Mind -you it's the celebrities that dish out their patronising crap on us poor mere mortals that I find TOTALLY offensive. I remember Giselle Budchen spouting on about her perfect labour and what were women going on about?! she, apparently, had no drugs and used yoga and breathing techniques to get her through and "...was up making pancakes the next morning..." well, whoopdidoo, love, you are obviously VERY special.

But, it's her opinions on eating during pregnancy, breastfeeding and potty training that really get me nerves!!! angry Give some people a 6 digit pay cheque and they go silly from the high and think they're experts on EVERYTHING...SHE SELLS HER BODY FOR A LIVING FOR GODS SAKE!! Aaaaaarrrrgggghhhhh!!!!!!

sorry rant over wink

ElaineVintage Fri 23-Aug-13 21:53:00

I had a horrid reaction to the fentanyl in the epidural during my last labour. Spent 2 long excruciating hours itching like i was infested with bugs. Bleak as hell and much worse than the contractions and even more exhausting!

MoonlightandRoses Fri 23-Aug-13 21:43:27

YANBU - It's luck rather than skill so what's there to be proud about?

P.S. I'm with Fakebook in the epidural appreciation corner - went from vomiting from the pain to doing the crossword in about ten minutes - brilliant invention when it works if you ask me.

Fakebook Fri 23-Aug-13 21:29:08

Wtf. Epidurals are the best thing ever invented for labour, especially if its long and drawn out. I actually napped through my first labour. It was brilliant. Your friend is bonkers.

propertyNIGHTmareBEFOREXMAS Fri 23-Aug-13 21:26:51

Your friend is bonkers to boast or think that she is clever. It all boils down to genetic luck. Some people have great legs, some have pert tits, some are naturally athletic, some hSve swishy hair and some give birth easily. It's the luck of the genetic draw, imo.

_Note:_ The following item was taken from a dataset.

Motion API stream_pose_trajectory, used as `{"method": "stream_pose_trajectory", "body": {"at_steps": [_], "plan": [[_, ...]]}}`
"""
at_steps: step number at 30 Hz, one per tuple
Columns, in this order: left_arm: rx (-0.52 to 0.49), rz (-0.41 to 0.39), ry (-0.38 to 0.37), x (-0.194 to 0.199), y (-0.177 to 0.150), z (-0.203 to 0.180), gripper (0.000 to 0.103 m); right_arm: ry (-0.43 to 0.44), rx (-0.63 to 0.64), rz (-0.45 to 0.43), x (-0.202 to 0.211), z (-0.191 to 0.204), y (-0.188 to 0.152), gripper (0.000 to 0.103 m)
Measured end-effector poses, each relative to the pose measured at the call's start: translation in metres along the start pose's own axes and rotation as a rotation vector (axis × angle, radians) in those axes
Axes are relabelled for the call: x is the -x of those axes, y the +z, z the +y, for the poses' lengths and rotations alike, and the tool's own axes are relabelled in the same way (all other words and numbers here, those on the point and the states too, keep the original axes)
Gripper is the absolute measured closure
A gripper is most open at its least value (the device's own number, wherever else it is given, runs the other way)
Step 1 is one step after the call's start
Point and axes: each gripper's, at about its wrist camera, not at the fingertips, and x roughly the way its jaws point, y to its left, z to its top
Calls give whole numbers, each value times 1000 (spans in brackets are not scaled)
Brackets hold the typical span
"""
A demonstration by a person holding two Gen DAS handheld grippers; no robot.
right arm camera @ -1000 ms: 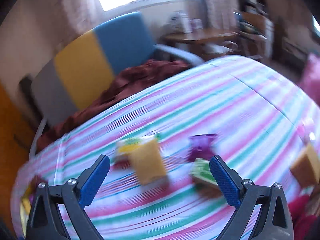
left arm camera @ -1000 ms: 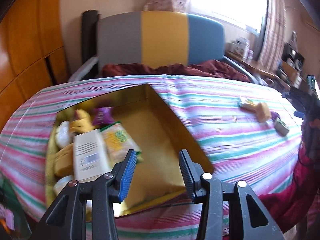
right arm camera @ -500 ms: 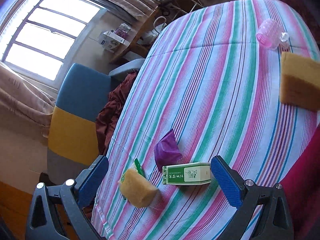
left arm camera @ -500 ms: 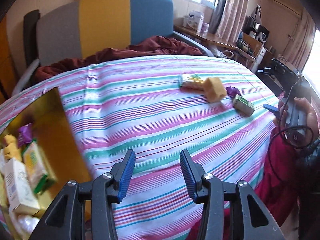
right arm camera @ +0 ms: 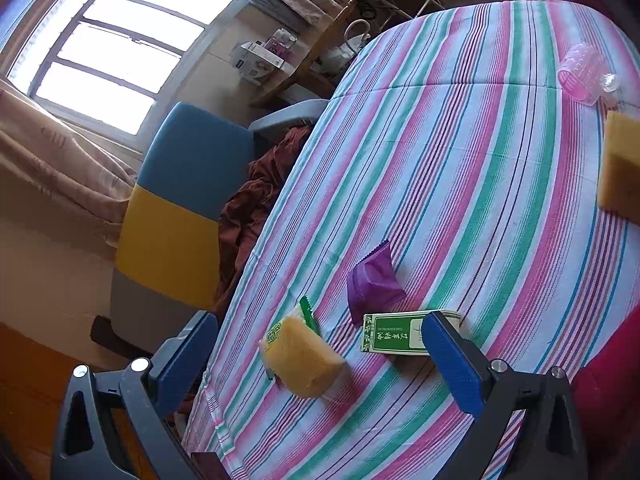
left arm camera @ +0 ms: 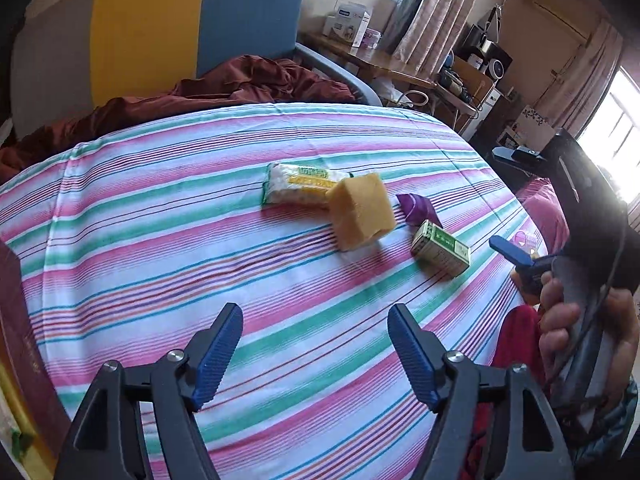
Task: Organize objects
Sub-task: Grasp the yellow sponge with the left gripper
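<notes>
The green box [right arm camera: 404,334] lies on the striped cloth [right arm camera: 460,184], long axis across the right gripper [right arm camera: 320,354], just ahead of its wide-apart jaws. The left gripper [left arm camera: 316,354], empty and opening, is farther away.

The left hand-held gripper [left arm camera: 315,354] has swung off the box toward the sponge [left arm camera: 361,211] — jaws opening, empty.
</notes>
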Motion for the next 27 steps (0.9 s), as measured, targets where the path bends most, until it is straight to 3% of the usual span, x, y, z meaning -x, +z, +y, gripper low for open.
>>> {"method": "stream_pose_trajectory", "body": {"at_steps": [10, 13, 21, 23, 24, 25, 27], "plan": [[15, 32, 42, -70, 61, -36, 17, 56, -12, 2, 1, 0, 1, 0], [51, 29, 69, -87, 72, -42, 12, 72, -16, 27, -3, 1, 0, 0], [71, 83, 164, -135, 79, -51, 11, 119, -22, 43, -5, 2, 0, 0], [77, 84, 173, -139, 77, -45, 27, 119, -28, 52, -6, 1, 0, 0], [102, 88, 121, -140, 74, -38, 44, 120, -32, 59, -7, 1, 0, 0], [128, 84, 73, -137, 71, -32, 45, 117, -34, 65, -8, 0, 0, 0], [114, 71, 49, -125, 65, -25, 48, 116, -36, 75, -10, -1, -1, 0]]}}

Helltotheno Fri 23-Aug-13 21:22:32

I don't like pain, especially uncontrolled/unexpected pain, and the reality is, I didn't want natural labour, CS suited me far better. If I had my time again, the only difference would be I'd have gone for elective on the first rather than labour followed by CS.

Can't understand anyone boasting about how they birthed out their sprogs. Who TF cares?! The end justifies the means

Thurlow Fri 23-Aug-13 21:15:43

Bonkers indeed.

But when faced with that, play the "my labour was so traumatic and worse than anyone EVER could imagine" card. That's what I do. I might also treat them to a minute-by-minute breakdown of my similar ineffective 40 hour labour. If that doesn't break them, I wheel out the stats on DD's unspecific bacterial infection, and possible even a long discussion of what NICU and SCBU are like.

That seems to out bonkers them in the end.

TerraNotSoFirma Fri 23-Aug-13 21:12:51

Bonkers indeed, who gives a fuck as long as you have a snuggly newborn at the end of it.

SunshineMMum Fri 23-Aug-13 21:11:30

Message withdrawn at poster's request.